In a matched case-control study, girls (n = 5) who applied Ortho Evra for days 1-21 followed by days 22-28 free of medication for 13 cycles (about 12 months) were compared with 5 age- and ethnicity-matched control girls. Evaluations of calcium intake; bone-protective physical activity; bone densitometry (DXA, QDR 4500A, Hologic); bone formation markers serum osteocalcin (OC) and bone-specific alkaline phosphatase (BAP); bone resorption marker urinary N-telopeptide (uNTX); insulin growth factor-1 (IGF-1); and sex hormone binding globulin (SHBG) were carried out at initiation, 6 months, and 12 months. Changes from baseline were compared using mixed models, adjusting for follow-up comparisons using the Holm Test (sequential Bonferroni).


There were no significant differences (SD) between groups at baseline in age, gynecologic age, WBBMC, hip BMD, and LSBMD. Girls on Ortho Evra did not change significantly in WBBMC (12-month mean increase 0.2% +/- 0.8%), whereas controls did (3.9% +/- 1.8%, P < or = .001, adjusted P = .002), with SD between the 2 groups (P = .007, adjusted P = .036). Adolescents on Ortho Evra did not change significantly in hip BMD (12-month mean increase 0.5% +/- 0.6%), whereas controls did (2.7% +/- 0.6%, P < or = .001, adjusted P = .004), with SD between the 2 groups (P = .024) prior to adjustment for multiple comparisons, but no SD after adjustment (P = .096).
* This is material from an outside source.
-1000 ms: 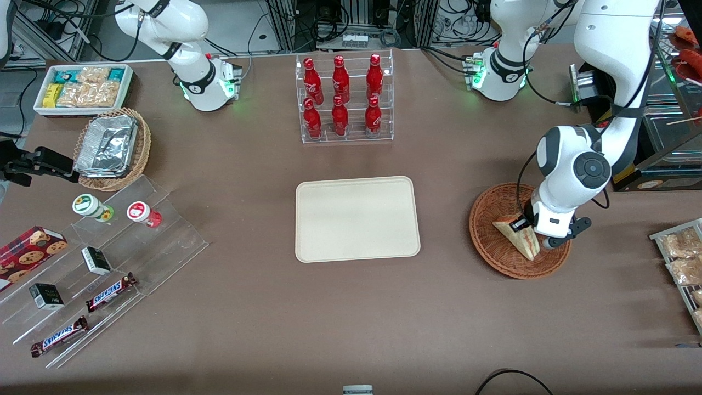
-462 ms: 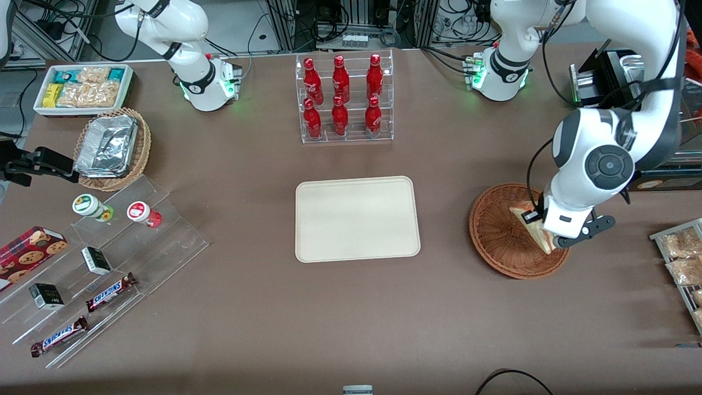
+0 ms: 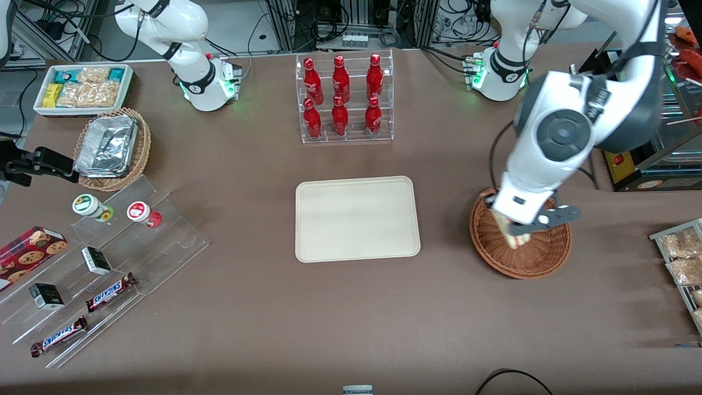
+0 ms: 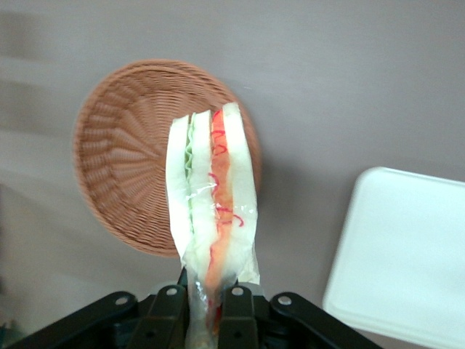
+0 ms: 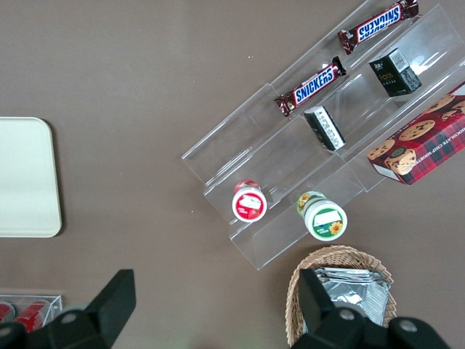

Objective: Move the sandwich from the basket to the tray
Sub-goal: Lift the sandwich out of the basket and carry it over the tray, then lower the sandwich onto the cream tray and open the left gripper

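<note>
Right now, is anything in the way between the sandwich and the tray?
Nothing visible. The gripper holds the sandwich above the basket, and only bare table lies between it and the tray.

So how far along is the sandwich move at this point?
Done: the gripper is shut on the sandwich and holds it above the basket, which now looks empty. In hand: the carry, with the sandwich over the basket rather than the tray. Left: move to the bare tray, set it down, release.
</note>
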Robot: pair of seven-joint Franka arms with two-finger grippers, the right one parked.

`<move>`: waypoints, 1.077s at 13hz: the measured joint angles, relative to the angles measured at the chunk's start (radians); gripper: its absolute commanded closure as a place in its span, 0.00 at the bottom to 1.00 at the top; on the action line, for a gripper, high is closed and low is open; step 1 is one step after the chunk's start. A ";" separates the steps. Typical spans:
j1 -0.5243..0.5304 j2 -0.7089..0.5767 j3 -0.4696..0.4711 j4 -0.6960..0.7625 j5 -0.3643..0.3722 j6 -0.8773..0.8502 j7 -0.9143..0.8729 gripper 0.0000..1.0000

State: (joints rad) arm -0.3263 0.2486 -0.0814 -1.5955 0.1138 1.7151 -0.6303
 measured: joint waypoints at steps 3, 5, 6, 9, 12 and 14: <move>-0.086 0.059 -0.001 0.080 -0.048 -0.004 -0.015 1.00; -0.133 0.113 -0.002 0.126 -0.077 -0.003 -0.028 1.00; -0.150 0.138 -0.004 0.146 -0.099 0.001 -0.030 1.00; -0.194 0.208 -0.010 0.189 -0.115 0.054 -0.101 1.00; -0.249 0.265 -0.016 0.203 -0.116 0.118 -0.152 1.00; -0.288 0.306 -0.018 0.205 -0.116 0.163 -0.154 1.00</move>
State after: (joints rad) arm -0.6144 0.5543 -0.0990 -1.3906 -0.0020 1.8776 -0.7839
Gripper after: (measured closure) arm 0.841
Similarly, although the increase in LSBMD within the control group after 12 months (mean increase 2.8% +/- 1.0%) was statistically significant (P = .009, adjusted P = .044), the change within the treatment group (12-month mean increase 0.8% +/- 0.8%) was not. However, percent LSBMD changes after 12 months did not significantly differ between the 2 groups before or after adjustment for multiple comparisons. Calcium intake and bone-protective physical activity did not significantly predict BMC and BMD changes of study participants. There was a significantly greater increase in SHBG levels in the treatment group after 6 months (P = .003, adjusted P = .013) and 12 months (P < or = .001, adjusted P < or = .001) than in controls. Changes in levels of OC, BAP, uNTX, and IGF-1 were not significantly different between the 2 groups.


Ortho Evra use attenuates bone mass acquisition in young women who are still undergoing skeletal maturation. This attenuation may be attributed in part to increased SHBG levels, which reduce the concentrations of free estradiol and free testosterone that are available to interact with receptors on the bone. Clinical implications remain to be determined in studies with a larger number of adolescents.